The algorithms were selected mainly from Parberry and Gasarch (2002) along with a basic algorithm book “Data structures and Algorithms in Java” from Lafore (1998). Parberry and Gasarch (2002) classified their algorithms into three difficulty levels. The algorithms taken from Lafore (1998) were categorized into three difficulty levels according to the type of tracing and reasoning involved and the data structures used in the algorithm. For example, an algorithm with a single or nested loop was categorized as ‘easy’ if it involved simple tracing and if no complex computations were involved. An example of an easy algorithm is one that contained simple loops and if-else structures. A medium algorithm was a mixture of loops with some basic reasoning and logic required in order to create the trace table. An example of a medium algorithm is one that contained several nested loops or nested if-else structures in addition to some mathematical computations that increased the complexity of algorithm and tracing steps. A difficult algorithm was composed of algorithms with un-orthodox looping styles like recursion. These algorithms also contained some complex data structures, which might prove to be difficult to trace. An example of an algorithm for each level of complexity can be found in “Appendix II”.

For the mood changing intervention, a special exercise video was prepared. The video had playtime of 2 min and 17 s. It contained some very simple exercises like warming up by moving hands, legs and jumping. Background music was played with the exercise instruction video. Furthermore, to validate that the actual mood change had occurred, participants were asked to rate their valence and arousal level on Self-Assessment Manikin (SAM) scale (Lang 1980). The scale ranged for valence from 1 being happy to 9 being sad. Similarly, arousal ranged from 1 being excited to 9 being calm and sleepy.

5.1.2 Participants

Invitations to the participants were sent via email. Participants were also approached via personal contacts. A total of 19 participants participated in the study. The mean age of participants was 28.1 years with a standard deviation of 4.5. There was only one female participant. A total of 79% of the participants categorized themselves as programmers; 16% categorized themselves as expert computer users and 5% categorized themselves as medium computer users. The mean programming experience of the participants was 8.3 years with a standard deviation of 2.9 years.

5.1.3 Procedure

The experiment was a controlled experiment with no one going in or out of the room during the experiment. All other distracting devices like mobiles phones were also switched off. The experiment started with a training session. Algorithms appeared on the screen in proper indentation and formatting to make them easy to read. Participants were required to produce a trace table for each algorithm. Participants could write their answers in a separate text box in the application. Participants had four minutes to complete each algorithm. Participants were able to go to the next algorithm by clicking the ‘Next button’ if they wanted to or if they completed tracing the algorithm. If participants were not able to complete the algorithm within the required time, any input in the answer text box was automatically saved in the database and participants were presented with the next algorithm. Algorithms kept on appearing for about 16 min. Participants were asked to rate their mood on the self-reporting two-dimensional SAM scale after 16 min.
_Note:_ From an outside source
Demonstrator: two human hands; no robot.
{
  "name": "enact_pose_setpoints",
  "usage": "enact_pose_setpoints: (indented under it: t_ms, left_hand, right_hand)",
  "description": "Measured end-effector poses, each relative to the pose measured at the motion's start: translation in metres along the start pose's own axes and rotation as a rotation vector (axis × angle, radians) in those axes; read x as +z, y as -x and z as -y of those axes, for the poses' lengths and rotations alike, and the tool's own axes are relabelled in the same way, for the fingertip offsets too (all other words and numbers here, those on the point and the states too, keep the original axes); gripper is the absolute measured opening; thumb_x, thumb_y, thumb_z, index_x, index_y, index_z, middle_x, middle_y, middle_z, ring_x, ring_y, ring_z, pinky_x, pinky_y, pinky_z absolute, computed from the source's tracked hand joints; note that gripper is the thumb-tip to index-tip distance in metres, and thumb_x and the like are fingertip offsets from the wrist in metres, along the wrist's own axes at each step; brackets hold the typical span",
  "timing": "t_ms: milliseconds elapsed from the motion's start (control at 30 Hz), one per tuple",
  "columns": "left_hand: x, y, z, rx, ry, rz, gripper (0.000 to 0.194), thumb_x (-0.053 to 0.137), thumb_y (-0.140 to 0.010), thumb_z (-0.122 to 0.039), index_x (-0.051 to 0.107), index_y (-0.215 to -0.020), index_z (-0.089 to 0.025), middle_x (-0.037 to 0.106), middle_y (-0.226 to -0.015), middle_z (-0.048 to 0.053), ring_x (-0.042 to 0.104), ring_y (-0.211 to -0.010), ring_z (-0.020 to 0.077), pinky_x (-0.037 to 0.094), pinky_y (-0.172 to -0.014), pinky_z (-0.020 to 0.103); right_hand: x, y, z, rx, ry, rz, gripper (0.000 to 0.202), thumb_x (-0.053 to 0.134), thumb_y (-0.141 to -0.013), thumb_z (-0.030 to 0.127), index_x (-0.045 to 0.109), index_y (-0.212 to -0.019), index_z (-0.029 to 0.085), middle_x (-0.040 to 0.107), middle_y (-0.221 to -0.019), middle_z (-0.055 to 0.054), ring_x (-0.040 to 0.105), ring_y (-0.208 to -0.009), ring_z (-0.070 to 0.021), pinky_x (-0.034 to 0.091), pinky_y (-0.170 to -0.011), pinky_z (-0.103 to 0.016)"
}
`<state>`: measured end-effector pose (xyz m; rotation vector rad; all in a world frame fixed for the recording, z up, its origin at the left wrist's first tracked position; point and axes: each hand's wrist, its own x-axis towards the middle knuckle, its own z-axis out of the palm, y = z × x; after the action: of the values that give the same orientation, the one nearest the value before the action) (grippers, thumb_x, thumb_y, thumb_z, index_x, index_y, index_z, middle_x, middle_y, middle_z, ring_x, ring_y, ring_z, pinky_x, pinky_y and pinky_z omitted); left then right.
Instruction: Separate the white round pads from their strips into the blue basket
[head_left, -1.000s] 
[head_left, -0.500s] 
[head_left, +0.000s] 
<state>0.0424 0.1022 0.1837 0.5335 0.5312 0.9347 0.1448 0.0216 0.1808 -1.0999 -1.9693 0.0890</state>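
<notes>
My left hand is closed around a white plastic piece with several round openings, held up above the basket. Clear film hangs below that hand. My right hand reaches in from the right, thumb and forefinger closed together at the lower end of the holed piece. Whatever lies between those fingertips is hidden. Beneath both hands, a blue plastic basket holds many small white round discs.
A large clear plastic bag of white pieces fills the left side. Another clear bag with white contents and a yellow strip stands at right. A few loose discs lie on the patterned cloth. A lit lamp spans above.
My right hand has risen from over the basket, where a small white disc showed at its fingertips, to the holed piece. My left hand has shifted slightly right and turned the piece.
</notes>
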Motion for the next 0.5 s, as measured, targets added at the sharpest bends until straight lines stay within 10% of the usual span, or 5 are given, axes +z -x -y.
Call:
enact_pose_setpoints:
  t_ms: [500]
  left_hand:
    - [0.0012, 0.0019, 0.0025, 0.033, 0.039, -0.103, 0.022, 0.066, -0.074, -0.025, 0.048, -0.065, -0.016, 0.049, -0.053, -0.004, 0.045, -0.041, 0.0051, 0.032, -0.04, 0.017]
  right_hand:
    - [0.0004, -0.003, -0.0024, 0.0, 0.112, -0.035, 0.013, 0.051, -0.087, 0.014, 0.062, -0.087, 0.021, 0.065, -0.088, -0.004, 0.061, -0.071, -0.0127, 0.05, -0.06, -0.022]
After rating their mood, a video was displayed on the participant’s screen. Participants were asked to repeat some simple physical exercises as shown in the video. The exercise was followed by another mood rating dialog box. This was followed again by the next sequence of algorithms. Algorithms always appeared in a cycle of easy, medium and difficult before the intervention. However, after intervention, this order was reversed. For example, a participant answering an easy, a medium and a difficult algorithm would receive after the intervention the sequence difficult, medium and easy. This arrangement ensured that performance before and after the intervention was balanced as the level of difficulty was spread equally.

5.2 Results

Two markers marked 147 algorithm traces from the 19 participants on two criteria: correct output and correct flow. Pearson correlation between the markings of the two markers indicated high level of consistency (correct output: r (146) = 0.88, p < 0.0001; correct flow: r (146) = 0.72, p < 0.0001). The averages of the markings of the both markers were therefore taken as final markings for these two measures. The other performance measures used were ‘time left to complete tracing’, ‘total number of correct variables identified’ and ‘total lines of correct output’. These measures were automatically calculated ensuring consistency in the marking.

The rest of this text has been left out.